À 67ans, Jean Tukorio, habitant de Six-Fours-les-Plages, incarne à lui seul une vie extraordinaire. Né sur un atoll reculé de l’archipel des Tuamotu, en Polynésie française, il a grandi dans un univers fait de traditions, d’eau salée et de pêche quotidienne.
« Je n’ai pas honte de dire que je suis né à l’état sauvage », lance-t-il en riant.
Chaque matin, il partait en pirogue avec son père pour pêcher de quoi nourrir la famille. « Une dizaine de poissons par jour », accompagnés de coquillages et de ‘ipo’, un pain tahitien à base de farine et de lait de coco, cuit dans des feuilles de bananier.
À l’époque, les populations migrent d’un atoll à un autre, selon les saisons, pour cueillir, chasser ou récolter de la nacre. À six ans, Jean s’installe sur l’atoll de Hao. C’est aussi le moment où la France installe le Centre d’expérimentations du Pacifique en 1962, entraînant l’arrivée de milliers de militaires et techniciens.
« On se doutait que ce n’était pas bon, mais on ne mesurait pas encore les conséquences. »
Ce qu’il retient de cette époque ? L’école, la langue française… et le cinéma en plein air. « C’était magique ! Tout me paraissait étranger et fascinant. C’est là que j’ai compris que je voulais découvrir le monde au-delà des océans. »
Le déclic : Le jour le plus long
Toujours fidèle à ses engagements, Jean Tukorio ne manque jamais une cérémonie patriotique. Un film va profondément le marquer : Le jour le plus long.
« Ce film a changé ma vie. Chez nous, les Polynésiens sont des guerriers, fiers. On parlait souvent des guerres tribales. Mais là, j’ai compris que la guerre pouvait aussi servir à libérer des peuples opprimés. »

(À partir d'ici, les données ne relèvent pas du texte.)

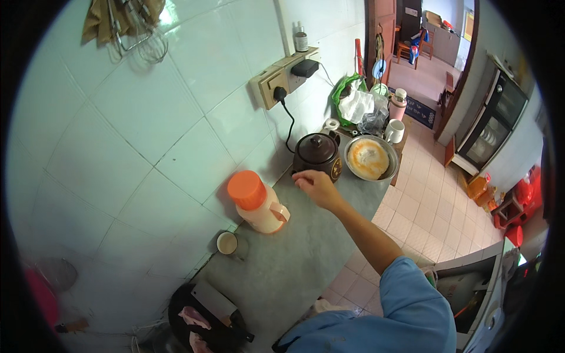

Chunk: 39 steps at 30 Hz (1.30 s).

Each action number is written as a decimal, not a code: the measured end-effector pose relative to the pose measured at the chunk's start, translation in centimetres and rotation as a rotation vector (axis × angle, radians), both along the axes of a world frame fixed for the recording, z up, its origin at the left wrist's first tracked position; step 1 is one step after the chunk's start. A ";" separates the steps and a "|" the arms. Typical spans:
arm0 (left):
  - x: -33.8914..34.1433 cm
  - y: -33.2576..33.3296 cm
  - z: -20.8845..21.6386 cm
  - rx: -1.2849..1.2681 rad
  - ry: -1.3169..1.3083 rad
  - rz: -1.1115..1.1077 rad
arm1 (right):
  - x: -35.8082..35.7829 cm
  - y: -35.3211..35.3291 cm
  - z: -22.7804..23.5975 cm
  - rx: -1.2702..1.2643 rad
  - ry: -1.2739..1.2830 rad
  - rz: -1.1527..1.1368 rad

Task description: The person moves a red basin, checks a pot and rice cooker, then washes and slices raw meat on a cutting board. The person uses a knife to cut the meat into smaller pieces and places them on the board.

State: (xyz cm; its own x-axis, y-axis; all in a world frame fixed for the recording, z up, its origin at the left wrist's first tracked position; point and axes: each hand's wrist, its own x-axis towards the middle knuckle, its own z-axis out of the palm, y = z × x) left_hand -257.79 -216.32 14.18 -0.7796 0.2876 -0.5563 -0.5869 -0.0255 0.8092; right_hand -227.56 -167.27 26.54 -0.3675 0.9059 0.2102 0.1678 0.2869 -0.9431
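My right hand (318, 188) reaches over the counter to the near side of a dark brown lidded pot (316, 149). Its fingers are bent together close to the pot's lower wall; whether they grip a part of it is hidden. A black cord runs down behind the pot from a plug (279, 93) in the wall socket. Left of my hand stands a cream vacuum flask (263, 213) with an orange cap. Beyond the pot, a metal bowl (348, 160) holds a round, browned white food. My left hand is out of the picture.
A mug (227, 242) stands by the wall. Nearer, a cleaver (215, 301) and raw meat (195, 317) lie on a dark round board. A white cup (394, 130), pink bottle (398, 105) and green bag (338, 100) crowd the far end. The counter's right edge drops to tiled floor.
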 end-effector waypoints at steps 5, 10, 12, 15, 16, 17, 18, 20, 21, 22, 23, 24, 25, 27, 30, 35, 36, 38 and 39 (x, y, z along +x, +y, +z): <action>0.8 -5.9 -1.1 0.197 0.147 0.027 | 0.4 -4.4 -3.0 -0.166 -0.417 0.579; 0.7 -10.5 -4.4 -0.070 -0.061 0.468 | -0.2 -13.4 -8.4 -0.544 -0.553 0.872; 0.8 -11.0 -5.1 -0.103 -0.086 0.540 | -1.4 -17.5 -9.9 -0.509 -0.500 0.924; 0.9 -10.6 -5.1 -0.020 -0.050 0.509 | -3.9 -24.2 -11.2 -0.262 -0.429 1.005; 1.0 -10.1 -4.9 -0.027 -0.033 0.540 | -5.2 -26.1 -11.3 -0.176 -0.400 1.043; 1.2 -9.8 -4.7 -0.038 -0.031 0.533 | -6.5 -28.1 -11.3 -0.156 -0.364 1.036; 1.3 -9.4 -4.4 -0.048 -0.015 0.539 | -7.9 -29.8 -11.4 -0.149 -0.296 1.028; 1.3 -9.1 -3.6 -0.142 -0.022 0.506 | -10.6 -32.4 -11.1 0.029 -0.393 1.008; 1.2 -9.1 -3.1 -0.222 -0.040 0.463 | -12.0 -33.5 -11.2 0.071 -0.462 0.957; 1.0 -9.3 -2.7 -0.306 -0.052 0.431 | -13.2 -34.5 -11.4 0.099 -0.505 0.909; 0.7 -9.9 -2.1 -0.375 -0.034 0.236 | -14.0 -35.4 -11.5 0.118 -0.538 0.859; 0.4 -10.3 -1.8 -0.591 0.174 0.138 | -14.5 -36.2 -11.8 0.103 -0.590 0.818; 0.2 -10.4 -1.6 -0.806 0.397 0.050 | -15.0 -36.9 -12.2 0.077 -0.632 0.774; -1.7 -11.7 -1.3 -0.875 0.658 -0.060 | -15.7 -38.1 -13.0 0.039 -0.669 0.688; -7.0 -12.4 -2.0 -0.775 0.935 -0.099 | -16.5 -39.5 -13.9 0.062 -0.628 0.539; -11.6 -11.8 -5.2 -0.768 1.075 -0.369 | -19.0 -41.3 -15.0 0.111 -0.634 0.330; -11.6 -11.9 -5.8 -0.836 1.052 -0.446 | -19.4 -41.6 -15.2 0.172 -0.620 0.308; -11.4 -12.1 -6.5 -0.733 1.067 -0.400 | -20.0 -42.2 -15.8 0.192 -0.686 0.226; -11.2 -12.4 -6.6 -0.684 1.074 -0.374 | -20.1 -42.5 -16.2 0.211 -0.720 0.195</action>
State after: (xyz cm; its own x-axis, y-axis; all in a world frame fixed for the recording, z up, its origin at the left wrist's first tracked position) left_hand -268.98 -228.68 7.57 -0.8559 0.4901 0.1650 0.4658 0.5921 0.6576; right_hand -247.64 -209.78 10.38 -0.6280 0.7780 0.0204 0.6464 0.5360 -0.5430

Animé par cette vocation, Jean devance son service militaire et s’engage dans la Légion étrangère, rêvant de rejoindre les Tamari’i volontaires, ces jeunes Tahitiens qui ont participé au débarquement de Provence en 1944.
« Le froid… les Rangers… Quelle découverte ! » s’amuse-t-il.
Né pieds nus, élevé sur une terre sans route, Jean découvre la neige et la douleur des chaussures militaires. « On marchait pieds nus dans la neige pendant les entraînements. Le froid faisait moins mal que les Rangers ! »

Un parcours de légionnaire d’exception
Il intègre le 2e Régiment étranger de parachutistes, attiré par le saut dans le vide.
« J’ai obtenu mon brevet de parachutiste, mais j’ai vu des hommes s’accroupir avant de sauter, pour grappiller quelques centimètres de hauteur ! »
Jean devient chef de station radio et participe à plusieurs opérations militaires majeures. À 22 ans, il saute sur Kolwezi, lors de l’opération Bonnite, pour libérer des otages européens. Il est ensuite envoyé à Djibouti, au Tchad, en Centrafrique, et participe à la mission de recherche de Philippe de Dieuleveult sur le fleuve Zaïre.
En 1991, il est déployé en Irak dans le cadre de l’opération Daguet (plus connue sous le nom de Tempête du désert), ce qui lui vaudra une citation.
Une retraite paisible et engagée
En 1992, Jean quitte l’armée et entame une nouvelle vie de famille. Aujourd’hui, Jean Tukorio est un grand-père comblé, toujours présent lors des commémorations patriotiques à Six-Fours, où il honore la mémoire des disparus avec le même engagement que lorsqu’il servait sous l’uniforme.